Selain menawarkan alternatif sumber dana bagi bank, kebijakan ini juga diharapkan mampu secara signifikan meningkatkan likuiditas pasar obligasi korporasi. Peningkatan likuiditas ini akan menjadi daya tarik kuat bagi investor untuk menempatkan dana mereka pada instrumen tersebut, menciptakan siklus positif bagi perkembangan pasar modal Indonesia.

Ringkasan

Bank Indonesia (BI) memperluas instrumen transaksi repurchase agreement (repo) dengan menambahkan obligasi korporasi sebagai underlying asset, yang sebelumnya hanya terbatas pada surat berharga negara (SBN). Langkah ini bertujuan untuk mendorong korporasi menerbitkan obligasi dan menyediakan sumber pembiayaan yang lebih efisien bagi dunia usaha, terutama bagi Dealer Utama (DU) yang kini berwenang melakukan transaksi repo menggunakan obligasi korporasi. Pada tahap awal, BI akan menerima obligasi yang diterbitkan oleh PT Sarana Multigriya Finansial (SMF) sebagai underlying repo, dengan kriteria tertentu seperti peringkat kredit, likuiditas pasar, dan reputasi penerbit.

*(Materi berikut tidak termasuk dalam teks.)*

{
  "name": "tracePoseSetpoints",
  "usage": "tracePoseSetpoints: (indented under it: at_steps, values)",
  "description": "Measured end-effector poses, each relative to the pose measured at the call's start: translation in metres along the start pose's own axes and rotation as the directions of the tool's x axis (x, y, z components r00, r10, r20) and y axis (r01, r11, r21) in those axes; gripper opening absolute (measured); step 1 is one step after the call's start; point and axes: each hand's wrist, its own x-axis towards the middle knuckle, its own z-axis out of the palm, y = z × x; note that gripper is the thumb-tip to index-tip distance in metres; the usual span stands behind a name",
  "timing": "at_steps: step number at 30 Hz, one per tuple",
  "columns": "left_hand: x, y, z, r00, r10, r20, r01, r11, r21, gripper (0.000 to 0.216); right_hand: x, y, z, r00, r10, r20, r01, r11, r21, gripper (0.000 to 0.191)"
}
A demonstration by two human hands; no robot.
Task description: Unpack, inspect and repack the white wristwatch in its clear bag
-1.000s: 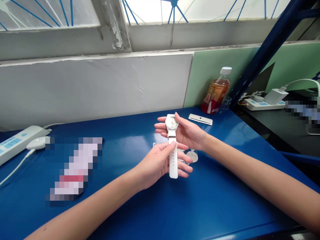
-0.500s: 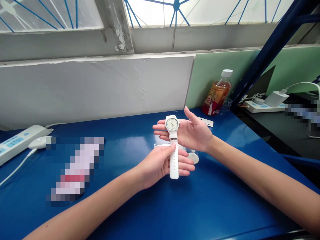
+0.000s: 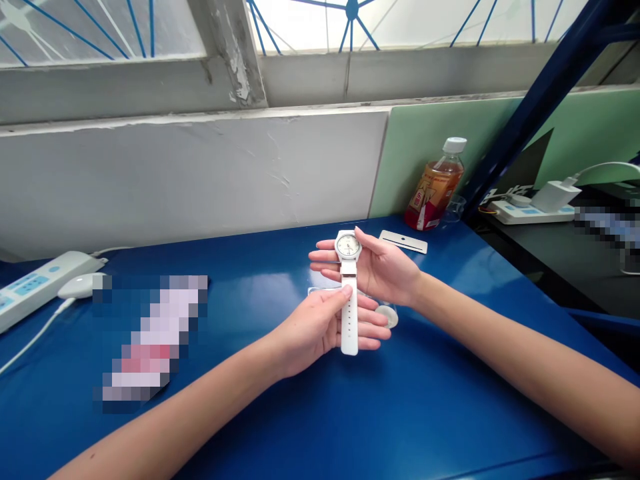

Pengembangan pasar repo ini diharapkan dapat memperdalam pasar keuangan, khususnya obligasi korporasi, dan meningkatkan likuiditas pasar keuangan secara keseluruhan. Dengan semakin banyak perusahaan menerbitkan obligasi, mereka akan memiliki akses ke sumber pinjaman yang lebih beragam dengan biaya dana yang lebih efisien. Selain itu, kebijakan ini juga diharapkan dapat meningkatkan likuiditas pasar obligasi korporasi dan menarik minat investor, sehingga memperkuat struktur pendanaan nasional dan menopang pertumbuhan ekonomi berkelanjutan Indonesia.